How dicey was the decision to travel the four miles between the Vatican and San Lorenzo while the bombers were still in the sky? Consider that another car carrying the head of the Carabinieri, Italy’s military police, who was also trying to visit the site at San Lorenzo, was struck by a stray bomb and General Azolino Hazon was killed trying to make basically the same journey.

Among other things, Pius XII undoubtedly was motived to visit the site in part because the Pacelli family crypt is located near the entrance to the Campo Verano, and it too was damaged.

The pope’s visit was not announced, but word quickly got out and a massive crowd of survivors and residents of the neighborhood formed around him. Witnesses reported seeing the pope’s white cassock stained with blood as he prayed with the crowd and blessed them, consoling them for their losses.

A photograph of Pius XII standing in front of the crowd with his arms stretched out, as if imploring heaven to spare them and the city further anguish, quickly became the iconic image of the visit, and is memorialized in a nearby statue in the Campo Verano. (Today historians believe that particular photo was actually from a later moment, but it’s still passed into the popular mind as the day’s defining moment.)

More than any other single factor, it was Pius XII’s courage and pastoral presence on July 19, 1943, which earned him the epithet of Defensor Civitatis, “Defender of the City.” So moved was Pius by the experience that he actually hoped to be buried at the Basilica of San Lorenzo, which proved impossible in the end because of the damage the basilica had endured.

Pius XII would repeat the gesture a month later, on August 13, 1943, when Allied bombs again fell on another section of Rome, in the San Giovanni neighborhood. (Ironically, Pope Pius was already in the area to celebrate a previously scheduled Mass for the victims of July 19.) Aside from those two bombings the city was spared further ruin, a result many Romans to this day attribute to Pius XII’s public displays of concern.

In his Angelus address last Sunday, Pope Francis recalled the remarkable gesture by his predecessor.

“I want to recall that 80 years, on July 19, 1943, certain neighborhoods of Rome, especially San Lorenzo, were bombed, and the pope, the Venerable Pius XII, wanted to be in the middle of his shocked people,” Francis said.
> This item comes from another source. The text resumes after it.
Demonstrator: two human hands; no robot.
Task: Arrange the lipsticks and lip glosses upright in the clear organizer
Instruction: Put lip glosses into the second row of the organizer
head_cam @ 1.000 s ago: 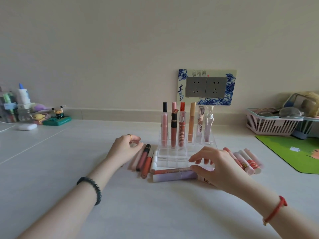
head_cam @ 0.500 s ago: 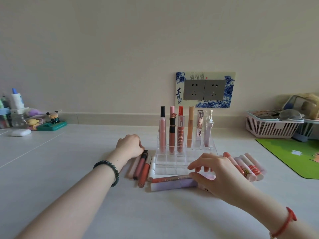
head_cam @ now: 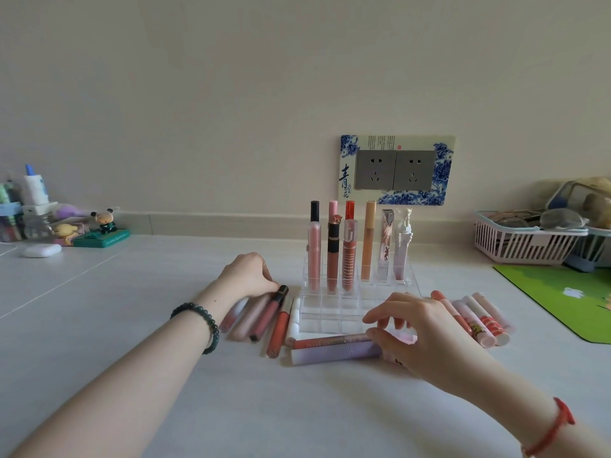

“Unfortunately, even today these tragedies repeat themselves,” Francis said. “How is it possible? Have we lost memory? May the Lord have mercy on us, and free the human family from the scourge of war. In particular we pray for the dear Ukrainian people, who are suffering so much.”

In other words, that unplanned, unscripted and clearly risky moment from 80 years ago lives on, as a permanent reminder that while war may still be with us, so too is a dramatic papal witness for peace.